Over the 12 years since the inception of the project, over 325 replications of the basic hypothesis test have been accumulated. The composite result is a statistically significant departure from expectation of roughly 6 standard deviations as of late 2010. This strongly supports the formal hypothesis, but more important, it provides a sound basis for deeper analysis using refined methods to re-examine the original findings and extend them using other methods. These potentials are developed in recent papers, including The GCP Event Experiment by Bancel and Nelson, 2008. The full formal dataset is shown in the next figure, where it is compared with a background of simulated pseudo-event sequences by drawing random Z-scores from the (0,1) normal distribution. As in the resampling case, it is obvious that the real data are from a different population. Note, however, that it takes a few dozen events to reach a point where the real score accumulation is clearly distinguishable from the simulations.


 

Sharpening the Focus

The focus of our effort turns now to a more comprehensive program of rigorous analyses and incisive questions intended to characterize the data more fully and to facilitate the identification of any non-random structure. We begin with thorough documentation of the analytical and methodological background for the main result, to provide a basis for new hypotheses and experiments. The goal is to increase both the depth and breadth of our assessments, to develop models that can help distinguish classes of potential explanations. Essentially, we are looking for good tools that will give us a better understanding of the data deviations.

Deeper Assessments

A variety of analyses have been undertaken to establish the quality of the data and characterize the output of individual devices and the network as a whole. The first stage is a careful search for any data that are problematic because of equipment failure or other mishap. Such data are removed. With all bad data removed, each individual REG or RNG can be characterized to provide empirical estimates for statistical parameters. This also allows a shift of analytical emphasis from the events to trial-level data in order to extract more structural information from the database. The approach is to convert the database into a normalized, completely reliable data resource that facilitates rigorous analysis. The trial-level data allow a richer assessment of the multi-year database using sophisticated statistical and mathematical techniques. We can use a broader range of statistical tools to look for small but reliable changes from expected random distributions that may be correlated with natural or human-generated variables.

Real Devices vs Theory

Ideally, the trials recorded from the REGs follow the binomial [200, 0.5] distribution, with expected mean 100, variance 50. However, although they all are high-quality random sources, perfect theoretical performance is not expected for these real-world devices. A logical XOR of the raw bit-stream with a fixed pattern of bits with exactly 0.5 probability compensates mean biases of the regs. After XOR'ing, the mean is guaranteed over the long run to fit theoretical expectation. The trial variances remain biased, however. The biases are small (about 1 part in 10,000) and generally stable on long timescales. We treat them as real, albeit tiny biases that need to be corrected by normalization for rigorous analysis. They are corrected by converting the trialsums for each individual egg to standard normal variables (z-scores), based on the emprirical standard deviations.

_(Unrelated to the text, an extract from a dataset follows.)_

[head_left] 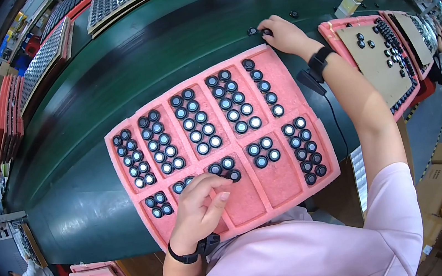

Deeper Analysis of the Event-based Experiment

The normalized and standardized data resource allows us to to a rigorous re-analysis of the experiment. The result is little different from the original analysis, but provides confidence in the foundation for new analytical investigations. These include the development of orthogonal, independent measures of structure in the event data, and examination of questions of temporal and spatial structure implicit in the general hypothesis. A recent (2008) assessment is detailed in The GCP Event Experiment by Bancel and Nelson, Journal of Scientific Exploration, March 2008.